**Work task:** Could the listing below be returned exactly, with its pictures left out?

======== Material provided

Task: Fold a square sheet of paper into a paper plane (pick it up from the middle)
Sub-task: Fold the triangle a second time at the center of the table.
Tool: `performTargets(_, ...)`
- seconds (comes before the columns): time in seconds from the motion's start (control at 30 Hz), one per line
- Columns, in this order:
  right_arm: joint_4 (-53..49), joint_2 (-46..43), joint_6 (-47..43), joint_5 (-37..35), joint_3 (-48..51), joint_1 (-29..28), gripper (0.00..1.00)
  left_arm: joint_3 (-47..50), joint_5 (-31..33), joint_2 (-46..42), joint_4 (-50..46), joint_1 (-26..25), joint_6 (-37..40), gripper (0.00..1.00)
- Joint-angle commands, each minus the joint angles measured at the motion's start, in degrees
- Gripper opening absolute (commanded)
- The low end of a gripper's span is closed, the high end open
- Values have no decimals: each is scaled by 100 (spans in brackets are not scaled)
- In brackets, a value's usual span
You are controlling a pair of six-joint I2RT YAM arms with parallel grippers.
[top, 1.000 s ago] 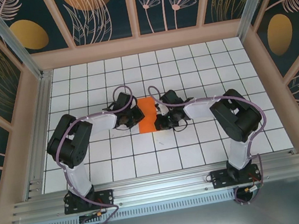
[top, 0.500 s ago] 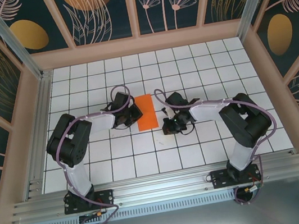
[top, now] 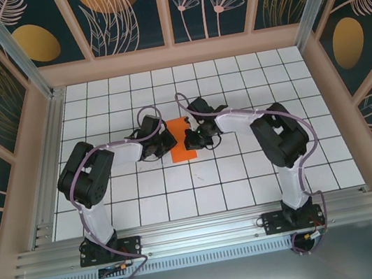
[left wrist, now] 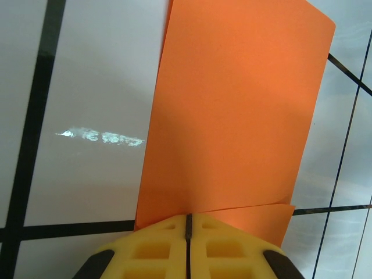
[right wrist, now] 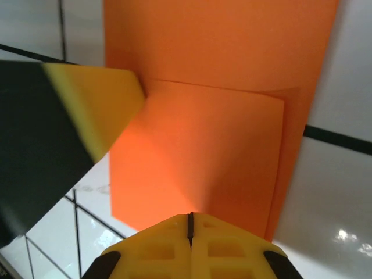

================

**Written response:**
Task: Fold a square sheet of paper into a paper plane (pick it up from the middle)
Sub-task: Fold the triangle a second time at the center of the table.
Tool: `performTargets(_, ...)`
- seconds (comes before the columns): time in seconds from the motion's start (control at 30 Hz), one per line
- Columns, in this order:
  right_arm: joint_4 (-53..49), joint_2 (-46..43), joint_6 (-47..43), joint_5 (-37..35), joint_3 (-48..51), joint_1 (-29..28), gripper (0.00..1.00)
  left_arm: joint_3 (-47..50), joint_5 (-31..33), joint_2 (-46..42), joint_4 (-50..46), joint_1 (-26..25), joint_6 (-37..40), gripper (0.00..1.00)
- Joint-angle commands, each minus the joint angles measured at the motion's start, in degrees
- Gripper opening absolute (commanded)
- The low end of a gripper's span is closed, the high end open
- Values have no decimals: each is scaled by 100 (spans in brackets are not scaled)
- In brackets, a value's usual span
You are controlling a pair of six-joint I2RT YAM arms with parallel grippers.
[top, 1.000 s ago] 
[top, 0.500 s ago] 
[top, now] 
[left wrist, now] 
[right wrist, now] 

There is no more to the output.